◆ What the task requires ◆
Search the data for the word "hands" and copy every line that contains it.

◆ Available records ◆
=== Begin Enclosure ===

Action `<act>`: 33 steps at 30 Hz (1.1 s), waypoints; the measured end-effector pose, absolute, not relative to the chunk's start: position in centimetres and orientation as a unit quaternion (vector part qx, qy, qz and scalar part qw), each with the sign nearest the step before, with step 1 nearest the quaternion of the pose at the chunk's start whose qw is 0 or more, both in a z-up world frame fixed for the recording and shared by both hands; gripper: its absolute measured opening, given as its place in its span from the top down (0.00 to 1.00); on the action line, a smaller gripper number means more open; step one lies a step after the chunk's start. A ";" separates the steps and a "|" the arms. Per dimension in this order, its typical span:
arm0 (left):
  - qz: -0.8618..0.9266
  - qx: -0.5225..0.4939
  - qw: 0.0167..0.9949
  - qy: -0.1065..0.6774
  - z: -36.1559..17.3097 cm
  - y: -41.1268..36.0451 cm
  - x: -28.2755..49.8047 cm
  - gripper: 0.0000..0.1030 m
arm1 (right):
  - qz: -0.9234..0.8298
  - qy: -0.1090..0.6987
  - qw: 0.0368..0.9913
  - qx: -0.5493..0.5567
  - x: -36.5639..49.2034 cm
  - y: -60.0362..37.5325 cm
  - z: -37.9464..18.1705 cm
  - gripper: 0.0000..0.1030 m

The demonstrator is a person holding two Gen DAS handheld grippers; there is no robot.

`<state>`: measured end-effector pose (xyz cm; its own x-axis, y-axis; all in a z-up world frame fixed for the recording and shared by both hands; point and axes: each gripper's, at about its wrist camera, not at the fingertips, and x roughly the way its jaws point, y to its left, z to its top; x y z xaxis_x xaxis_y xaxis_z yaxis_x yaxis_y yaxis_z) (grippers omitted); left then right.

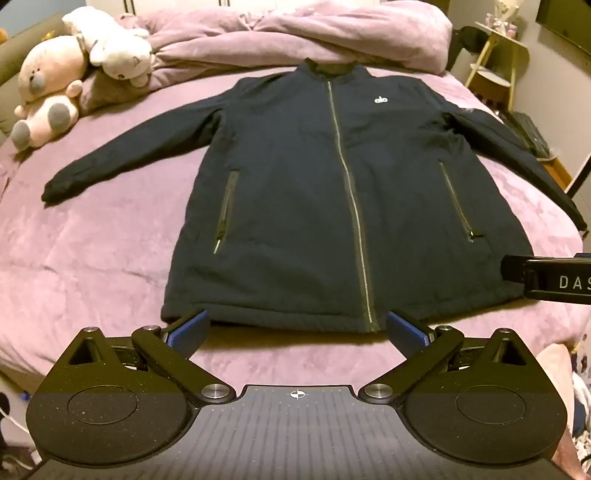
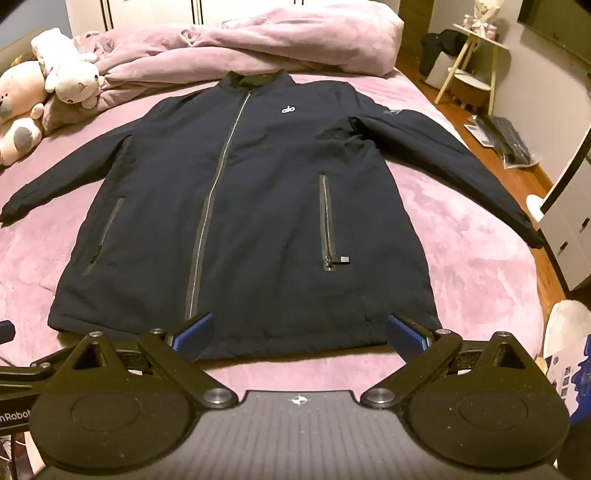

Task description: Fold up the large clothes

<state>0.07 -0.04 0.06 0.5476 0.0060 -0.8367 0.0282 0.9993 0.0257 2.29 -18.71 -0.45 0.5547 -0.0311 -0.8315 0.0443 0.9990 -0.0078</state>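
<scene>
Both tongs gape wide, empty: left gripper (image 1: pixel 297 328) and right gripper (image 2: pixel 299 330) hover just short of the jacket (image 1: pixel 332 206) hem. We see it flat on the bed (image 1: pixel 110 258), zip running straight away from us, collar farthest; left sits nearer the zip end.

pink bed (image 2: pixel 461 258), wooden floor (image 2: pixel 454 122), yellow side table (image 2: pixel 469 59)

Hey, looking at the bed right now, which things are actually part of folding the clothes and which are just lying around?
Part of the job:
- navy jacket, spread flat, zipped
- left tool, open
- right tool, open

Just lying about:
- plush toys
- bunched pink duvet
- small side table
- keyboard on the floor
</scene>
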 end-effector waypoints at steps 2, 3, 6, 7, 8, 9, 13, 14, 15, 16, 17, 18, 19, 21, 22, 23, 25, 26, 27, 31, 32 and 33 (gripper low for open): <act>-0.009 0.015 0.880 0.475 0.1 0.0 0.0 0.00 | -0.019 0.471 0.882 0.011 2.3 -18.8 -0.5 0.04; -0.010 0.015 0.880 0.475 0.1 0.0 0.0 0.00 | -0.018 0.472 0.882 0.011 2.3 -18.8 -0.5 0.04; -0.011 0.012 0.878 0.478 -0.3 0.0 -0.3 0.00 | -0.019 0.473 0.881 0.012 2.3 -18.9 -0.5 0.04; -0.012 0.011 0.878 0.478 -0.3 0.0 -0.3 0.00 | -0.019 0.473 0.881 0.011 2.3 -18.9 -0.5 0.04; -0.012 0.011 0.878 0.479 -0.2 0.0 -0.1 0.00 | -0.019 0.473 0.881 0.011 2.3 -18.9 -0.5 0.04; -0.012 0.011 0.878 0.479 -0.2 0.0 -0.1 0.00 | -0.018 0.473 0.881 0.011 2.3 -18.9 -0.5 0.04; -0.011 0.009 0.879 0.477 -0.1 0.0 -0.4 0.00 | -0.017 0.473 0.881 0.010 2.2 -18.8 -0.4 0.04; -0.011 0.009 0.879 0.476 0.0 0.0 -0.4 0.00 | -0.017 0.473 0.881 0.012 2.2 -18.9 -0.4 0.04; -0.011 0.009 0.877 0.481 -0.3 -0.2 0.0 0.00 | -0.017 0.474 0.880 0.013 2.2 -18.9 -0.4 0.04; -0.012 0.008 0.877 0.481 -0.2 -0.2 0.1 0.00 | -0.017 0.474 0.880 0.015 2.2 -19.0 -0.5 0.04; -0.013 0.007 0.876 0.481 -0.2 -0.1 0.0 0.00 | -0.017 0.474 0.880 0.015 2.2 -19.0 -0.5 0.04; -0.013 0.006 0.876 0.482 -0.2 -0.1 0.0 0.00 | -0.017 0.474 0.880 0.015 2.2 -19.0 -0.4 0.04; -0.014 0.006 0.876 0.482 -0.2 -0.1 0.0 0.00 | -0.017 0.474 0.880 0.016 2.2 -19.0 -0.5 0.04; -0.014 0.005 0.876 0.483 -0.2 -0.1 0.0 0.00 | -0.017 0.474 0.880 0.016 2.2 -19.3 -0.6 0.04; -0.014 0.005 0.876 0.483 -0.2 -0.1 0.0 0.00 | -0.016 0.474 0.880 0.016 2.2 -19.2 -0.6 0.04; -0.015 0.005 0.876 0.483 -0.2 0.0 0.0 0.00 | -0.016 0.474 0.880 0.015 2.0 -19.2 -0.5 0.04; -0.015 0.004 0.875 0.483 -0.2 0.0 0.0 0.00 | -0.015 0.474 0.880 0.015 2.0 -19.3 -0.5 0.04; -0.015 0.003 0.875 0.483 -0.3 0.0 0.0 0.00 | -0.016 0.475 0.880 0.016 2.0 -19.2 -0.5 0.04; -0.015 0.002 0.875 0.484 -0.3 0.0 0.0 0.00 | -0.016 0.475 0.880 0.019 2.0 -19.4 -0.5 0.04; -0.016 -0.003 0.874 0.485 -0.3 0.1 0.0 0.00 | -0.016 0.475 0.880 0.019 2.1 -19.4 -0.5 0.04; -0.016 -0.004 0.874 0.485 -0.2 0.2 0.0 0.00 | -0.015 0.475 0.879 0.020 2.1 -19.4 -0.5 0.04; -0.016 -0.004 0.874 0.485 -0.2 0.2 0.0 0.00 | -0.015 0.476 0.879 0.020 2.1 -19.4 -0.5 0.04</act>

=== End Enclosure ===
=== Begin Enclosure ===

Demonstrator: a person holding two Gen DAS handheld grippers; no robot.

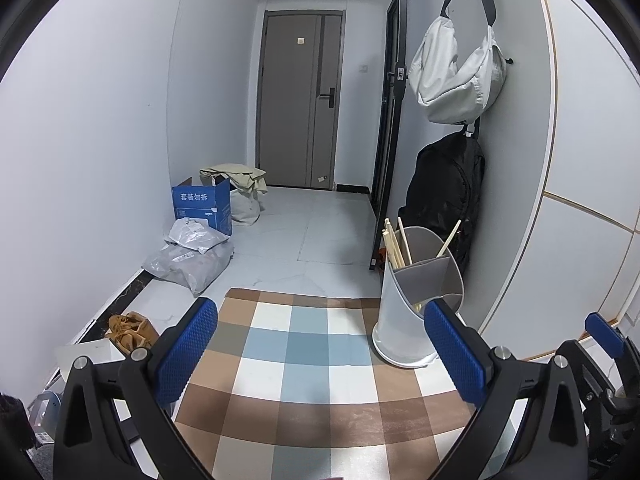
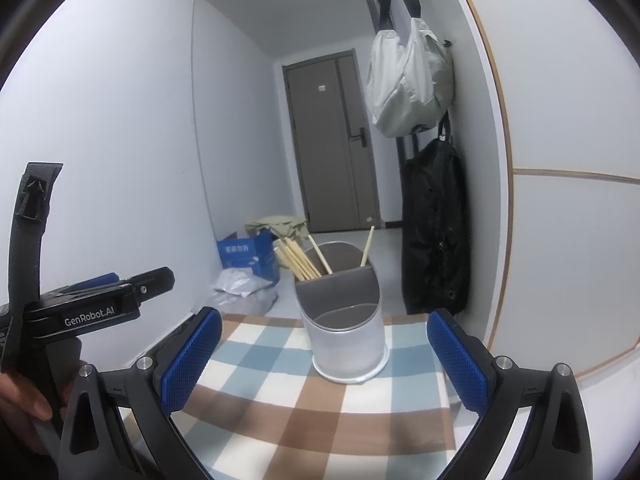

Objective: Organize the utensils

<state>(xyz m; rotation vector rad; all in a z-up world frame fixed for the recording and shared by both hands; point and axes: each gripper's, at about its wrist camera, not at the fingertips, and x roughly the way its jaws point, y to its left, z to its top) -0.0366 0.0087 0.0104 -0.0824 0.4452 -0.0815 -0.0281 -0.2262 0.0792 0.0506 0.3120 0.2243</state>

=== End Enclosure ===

◆ Solution for this task ◆
Action `<act>`: 33 steps at 30 Hz (1.1 s), waypoints; the measured end-effector pose, absolute, not relative to the chunk's start: position in centimetres and orientation as a unit quaternion (vector part qx, qy, qz and scalar part qw), each with the sign nearest the step before, with step 1 nearest the quaternion of the pose at the chunk's start whose qw is 0 or more, both in a z-up world frame fixed for the recording and shared by both hands; gripper: its absolute measured opening, given as its place in its span from the top down (0.00 to 1.00); on the action line, a smaller gripper number means more open; step one lies a step after the chunk's start. A ";" separates the steps and a "|" the arms. Per dimension in this order, its typical span:
`<state>`: measured end-effector pose (xyz cm; its own x-axis, y-axis; all in a z-up world frame fixed for the recording and shared by both hands; point and axes: each gripper's, at about its wrist camera, not at the fingertips, and x roughly the way its jaws point, y to its left, z to its top; x y z xaxis_x xaxis_y xaxis_z yaxis_x yaxis_y yaxis_z) (grippers omitted); left then right.
<state>(xyz m; rotation vector rad; all in a z-up world frame fixed for the recording and shared by both hands; point and axes: each gripper's, at about its wrist camera, not at the fingertips, and x roughly the way its jaws point, y to its left, z to its top) -0.0366 0.0087 0.0104 -0.0824 0.4452 -0.0815 -0.0281 -0.2262 0.0792 0.0506 0.3120 0.2243</state>

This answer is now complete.